• _WORK ITEM_: Your reply should be one number: how many lines of the material contain the word "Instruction".

• _EXERCISE MATERIAL_:
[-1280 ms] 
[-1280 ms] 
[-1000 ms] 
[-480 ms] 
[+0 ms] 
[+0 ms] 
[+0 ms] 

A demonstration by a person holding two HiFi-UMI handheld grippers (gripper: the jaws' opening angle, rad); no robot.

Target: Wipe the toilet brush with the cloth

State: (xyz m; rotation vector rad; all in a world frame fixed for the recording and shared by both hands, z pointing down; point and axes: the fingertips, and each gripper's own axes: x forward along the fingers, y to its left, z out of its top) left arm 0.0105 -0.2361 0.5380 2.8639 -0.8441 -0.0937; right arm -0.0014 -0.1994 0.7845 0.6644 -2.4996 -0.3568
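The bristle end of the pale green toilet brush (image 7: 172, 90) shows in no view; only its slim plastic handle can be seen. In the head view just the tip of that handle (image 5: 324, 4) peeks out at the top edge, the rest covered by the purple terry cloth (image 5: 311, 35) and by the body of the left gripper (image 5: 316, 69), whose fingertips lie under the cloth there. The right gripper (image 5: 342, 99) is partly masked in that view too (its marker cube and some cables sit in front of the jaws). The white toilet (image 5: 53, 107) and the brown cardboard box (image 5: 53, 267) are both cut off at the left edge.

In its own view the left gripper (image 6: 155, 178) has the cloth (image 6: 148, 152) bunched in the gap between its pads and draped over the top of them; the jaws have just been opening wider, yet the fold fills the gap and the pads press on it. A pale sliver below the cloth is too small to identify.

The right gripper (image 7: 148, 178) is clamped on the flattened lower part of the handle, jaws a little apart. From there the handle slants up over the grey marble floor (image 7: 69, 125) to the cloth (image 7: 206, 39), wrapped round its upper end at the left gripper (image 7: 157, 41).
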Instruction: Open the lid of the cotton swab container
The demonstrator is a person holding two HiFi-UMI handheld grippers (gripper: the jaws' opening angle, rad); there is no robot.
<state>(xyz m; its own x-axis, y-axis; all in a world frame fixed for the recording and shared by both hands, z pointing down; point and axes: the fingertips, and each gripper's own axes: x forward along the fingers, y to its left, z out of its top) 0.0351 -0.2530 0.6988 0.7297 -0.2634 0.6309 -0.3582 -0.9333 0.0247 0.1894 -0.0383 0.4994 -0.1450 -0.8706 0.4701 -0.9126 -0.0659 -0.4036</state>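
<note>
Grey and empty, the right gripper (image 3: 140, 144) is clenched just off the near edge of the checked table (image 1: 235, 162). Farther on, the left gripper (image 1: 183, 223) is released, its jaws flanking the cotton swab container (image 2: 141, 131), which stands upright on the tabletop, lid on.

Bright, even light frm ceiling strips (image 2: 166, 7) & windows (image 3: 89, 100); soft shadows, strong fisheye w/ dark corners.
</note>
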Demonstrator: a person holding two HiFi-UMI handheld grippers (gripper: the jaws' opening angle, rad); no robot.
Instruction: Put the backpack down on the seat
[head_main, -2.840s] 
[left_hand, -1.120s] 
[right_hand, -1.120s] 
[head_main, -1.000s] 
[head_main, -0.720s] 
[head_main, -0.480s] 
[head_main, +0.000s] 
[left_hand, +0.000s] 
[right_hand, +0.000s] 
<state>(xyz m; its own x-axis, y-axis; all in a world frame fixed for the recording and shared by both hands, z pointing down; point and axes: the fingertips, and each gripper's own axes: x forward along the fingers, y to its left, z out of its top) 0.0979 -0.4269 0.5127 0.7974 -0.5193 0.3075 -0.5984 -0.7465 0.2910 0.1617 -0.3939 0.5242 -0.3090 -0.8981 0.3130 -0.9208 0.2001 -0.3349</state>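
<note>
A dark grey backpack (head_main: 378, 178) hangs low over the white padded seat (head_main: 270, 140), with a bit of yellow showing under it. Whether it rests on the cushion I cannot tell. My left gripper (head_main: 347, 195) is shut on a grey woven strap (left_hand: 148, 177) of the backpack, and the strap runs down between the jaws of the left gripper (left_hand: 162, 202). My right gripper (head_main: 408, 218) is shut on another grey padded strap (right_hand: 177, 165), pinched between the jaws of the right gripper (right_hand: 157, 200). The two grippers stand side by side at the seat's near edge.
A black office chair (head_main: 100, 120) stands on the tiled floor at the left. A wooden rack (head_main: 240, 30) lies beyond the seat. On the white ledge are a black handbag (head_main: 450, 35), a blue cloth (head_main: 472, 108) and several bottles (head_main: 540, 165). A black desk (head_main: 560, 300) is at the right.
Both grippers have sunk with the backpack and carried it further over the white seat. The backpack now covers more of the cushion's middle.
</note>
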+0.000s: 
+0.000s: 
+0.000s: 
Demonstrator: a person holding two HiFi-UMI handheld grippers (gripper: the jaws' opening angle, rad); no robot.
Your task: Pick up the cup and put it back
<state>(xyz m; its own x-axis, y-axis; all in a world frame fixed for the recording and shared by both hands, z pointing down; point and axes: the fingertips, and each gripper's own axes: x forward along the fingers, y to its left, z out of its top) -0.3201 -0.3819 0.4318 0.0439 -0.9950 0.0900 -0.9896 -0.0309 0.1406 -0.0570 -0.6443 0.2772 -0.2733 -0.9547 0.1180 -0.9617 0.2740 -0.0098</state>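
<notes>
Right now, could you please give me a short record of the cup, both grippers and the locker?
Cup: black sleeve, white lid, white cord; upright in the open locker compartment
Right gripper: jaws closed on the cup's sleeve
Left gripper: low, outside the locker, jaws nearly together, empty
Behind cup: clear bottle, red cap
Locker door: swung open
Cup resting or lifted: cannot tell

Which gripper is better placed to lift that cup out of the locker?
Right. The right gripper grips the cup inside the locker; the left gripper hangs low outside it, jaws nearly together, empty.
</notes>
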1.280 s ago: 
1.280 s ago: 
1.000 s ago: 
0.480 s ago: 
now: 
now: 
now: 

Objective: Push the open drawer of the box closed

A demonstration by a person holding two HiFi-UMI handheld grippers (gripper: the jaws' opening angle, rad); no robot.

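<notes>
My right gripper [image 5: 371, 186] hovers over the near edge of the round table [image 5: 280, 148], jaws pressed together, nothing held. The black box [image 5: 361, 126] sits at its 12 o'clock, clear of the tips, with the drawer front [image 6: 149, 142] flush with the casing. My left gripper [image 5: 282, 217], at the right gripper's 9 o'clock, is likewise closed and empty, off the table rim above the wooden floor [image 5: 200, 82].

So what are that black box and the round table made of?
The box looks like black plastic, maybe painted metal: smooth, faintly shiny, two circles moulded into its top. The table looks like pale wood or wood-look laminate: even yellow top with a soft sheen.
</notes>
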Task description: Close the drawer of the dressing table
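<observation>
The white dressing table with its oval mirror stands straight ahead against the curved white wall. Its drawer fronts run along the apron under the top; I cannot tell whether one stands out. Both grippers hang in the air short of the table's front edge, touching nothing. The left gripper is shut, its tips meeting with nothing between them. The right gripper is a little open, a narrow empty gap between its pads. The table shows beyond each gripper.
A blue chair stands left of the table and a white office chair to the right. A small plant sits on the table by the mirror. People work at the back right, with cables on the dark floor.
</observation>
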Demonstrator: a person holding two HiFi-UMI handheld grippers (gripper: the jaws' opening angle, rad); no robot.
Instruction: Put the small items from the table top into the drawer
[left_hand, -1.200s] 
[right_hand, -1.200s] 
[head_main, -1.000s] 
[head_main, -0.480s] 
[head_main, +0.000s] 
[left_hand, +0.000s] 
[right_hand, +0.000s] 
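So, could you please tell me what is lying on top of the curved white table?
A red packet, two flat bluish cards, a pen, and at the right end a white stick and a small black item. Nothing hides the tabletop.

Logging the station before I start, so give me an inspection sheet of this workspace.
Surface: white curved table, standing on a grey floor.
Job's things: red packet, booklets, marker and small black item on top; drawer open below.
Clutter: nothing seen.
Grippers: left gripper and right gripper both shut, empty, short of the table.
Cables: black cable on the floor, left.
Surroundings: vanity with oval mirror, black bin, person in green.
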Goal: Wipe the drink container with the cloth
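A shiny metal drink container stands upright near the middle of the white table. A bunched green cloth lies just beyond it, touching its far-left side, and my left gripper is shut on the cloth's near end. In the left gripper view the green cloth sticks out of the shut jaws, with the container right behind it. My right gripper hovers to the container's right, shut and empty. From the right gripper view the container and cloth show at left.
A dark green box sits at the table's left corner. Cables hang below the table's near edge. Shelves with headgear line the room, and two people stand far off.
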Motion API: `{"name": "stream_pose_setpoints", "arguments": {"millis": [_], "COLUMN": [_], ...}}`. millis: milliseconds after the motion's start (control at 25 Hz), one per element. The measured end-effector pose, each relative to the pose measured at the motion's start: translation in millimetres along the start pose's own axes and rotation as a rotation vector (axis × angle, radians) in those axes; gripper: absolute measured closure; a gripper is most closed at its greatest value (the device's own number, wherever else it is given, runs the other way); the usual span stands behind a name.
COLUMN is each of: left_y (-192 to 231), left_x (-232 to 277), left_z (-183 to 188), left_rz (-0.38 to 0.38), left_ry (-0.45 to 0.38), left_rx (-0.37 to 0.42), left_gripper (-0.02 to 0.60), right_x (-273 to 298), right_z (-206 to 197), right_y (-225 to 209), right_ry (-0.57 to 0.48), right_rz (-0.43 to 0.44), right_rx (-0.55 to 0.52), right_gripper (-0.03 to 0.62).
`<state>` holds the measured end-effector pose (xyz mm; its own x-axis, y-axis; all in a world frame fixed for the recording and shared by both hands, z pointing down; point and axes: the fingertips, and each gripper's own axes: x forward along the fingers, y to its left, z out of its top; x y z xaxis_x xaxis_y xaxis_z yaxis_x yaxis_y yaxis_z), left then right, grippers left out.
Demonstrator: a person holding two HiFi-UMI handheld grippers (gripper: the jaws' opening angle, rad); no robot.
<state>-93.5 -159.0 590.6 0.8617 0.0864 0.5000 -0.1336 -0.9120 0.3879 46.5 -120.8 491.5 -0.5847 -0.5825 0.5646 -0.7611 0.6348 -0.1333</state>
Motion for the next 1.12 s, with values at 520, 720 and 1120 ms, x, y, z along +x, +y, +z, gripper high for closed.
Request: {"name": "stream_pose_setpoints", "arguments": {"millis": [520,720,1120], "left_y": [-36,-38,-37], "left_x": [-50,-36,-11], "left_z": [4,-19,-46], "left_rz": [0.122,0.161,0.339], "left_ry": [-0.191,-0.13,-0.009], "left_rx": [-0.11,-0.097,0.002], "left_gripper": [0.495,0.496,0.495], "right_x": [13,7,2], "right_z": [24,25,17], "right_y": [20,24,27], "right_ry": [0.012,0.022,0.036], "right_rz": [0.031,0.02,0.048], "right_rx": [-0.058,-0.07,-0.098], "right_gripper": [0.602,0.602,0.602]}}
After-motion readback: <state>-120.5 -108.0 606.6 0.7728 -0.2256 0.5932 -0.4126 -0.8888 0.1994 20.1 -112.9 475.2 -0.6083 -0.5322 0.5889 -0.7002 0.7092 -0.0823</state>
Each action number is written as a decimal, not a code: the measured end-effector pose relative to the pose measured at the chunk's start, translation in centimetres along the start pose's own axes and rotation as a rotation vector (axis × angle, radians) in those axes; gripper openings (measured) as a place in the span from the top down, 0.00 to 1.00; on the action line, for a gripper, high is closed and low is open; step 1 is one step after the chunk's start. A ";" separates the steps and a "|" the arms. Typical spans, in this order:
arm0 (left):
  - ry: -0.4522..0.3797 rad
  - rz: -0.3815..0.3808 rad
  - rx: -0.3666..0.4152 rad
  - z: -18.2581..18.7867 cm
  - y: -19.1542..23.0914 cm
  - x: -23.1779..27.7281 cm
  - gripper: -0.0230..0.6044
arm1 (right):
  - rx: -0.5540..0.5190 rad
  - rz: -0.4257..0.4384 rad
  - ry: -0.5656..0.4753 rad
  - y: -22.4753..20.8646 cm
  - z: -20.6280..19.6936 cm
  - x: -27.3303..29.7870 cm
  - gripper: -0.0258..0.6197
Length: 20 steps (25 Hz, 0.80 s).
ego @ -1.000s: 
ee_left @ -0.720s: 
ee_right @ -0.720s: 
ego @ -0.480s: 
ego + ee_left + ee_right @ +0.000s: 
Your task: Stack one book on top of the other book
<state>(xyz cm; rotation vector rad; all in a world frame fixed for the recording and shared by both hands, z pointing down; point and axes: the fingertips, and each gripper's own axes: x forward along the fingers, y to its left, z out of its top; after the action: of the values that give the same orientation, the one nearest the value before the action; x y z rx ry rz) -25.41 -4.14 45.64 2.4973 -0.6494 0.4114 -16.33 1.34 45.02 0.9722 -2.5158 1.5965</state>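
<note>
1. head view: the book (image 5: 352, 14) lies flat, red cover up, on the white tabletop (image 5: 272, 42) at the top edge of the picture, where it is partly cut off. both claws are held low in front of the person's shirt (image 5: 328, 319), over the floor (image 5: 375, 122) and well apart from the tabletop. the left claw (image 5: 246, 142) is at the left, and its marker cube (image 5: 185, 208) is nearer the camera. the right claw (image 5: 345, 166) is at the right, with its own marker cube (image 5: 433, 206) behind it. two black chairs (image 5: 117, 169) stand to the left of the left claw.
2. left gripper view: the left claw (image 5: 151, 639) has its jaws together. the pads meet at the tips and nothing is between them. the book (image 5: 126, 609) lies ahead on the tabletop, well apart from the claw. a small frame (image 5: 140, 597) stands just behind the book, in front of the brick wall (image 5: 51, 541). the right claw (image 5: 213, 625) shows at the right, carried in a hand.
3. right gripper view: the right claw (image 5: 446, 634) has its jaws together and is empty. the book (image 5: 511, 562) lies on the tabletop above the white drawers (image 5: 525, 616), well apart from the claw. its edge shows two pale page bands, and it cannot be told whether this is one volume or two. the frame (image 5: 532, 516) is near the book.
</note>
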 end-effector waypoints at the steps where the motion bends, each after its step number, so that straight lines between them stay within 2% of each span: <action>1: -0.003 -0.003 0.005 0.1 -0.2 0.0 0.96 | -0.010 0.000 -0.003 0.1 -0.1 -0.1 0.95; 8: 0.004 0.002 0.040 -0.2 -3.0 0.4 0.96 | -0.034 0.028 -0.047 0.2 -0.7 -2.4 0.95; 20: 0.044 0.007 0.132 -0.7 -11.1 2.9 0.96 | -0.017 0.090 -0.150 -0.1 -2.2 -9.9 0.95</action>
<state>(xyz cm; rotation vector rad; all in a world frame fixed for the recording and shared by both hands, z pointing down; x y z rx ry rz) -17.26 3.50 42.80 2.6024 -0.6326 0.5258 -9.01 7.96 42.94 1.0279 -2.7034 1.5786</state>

• _TASK ANSWER_: 3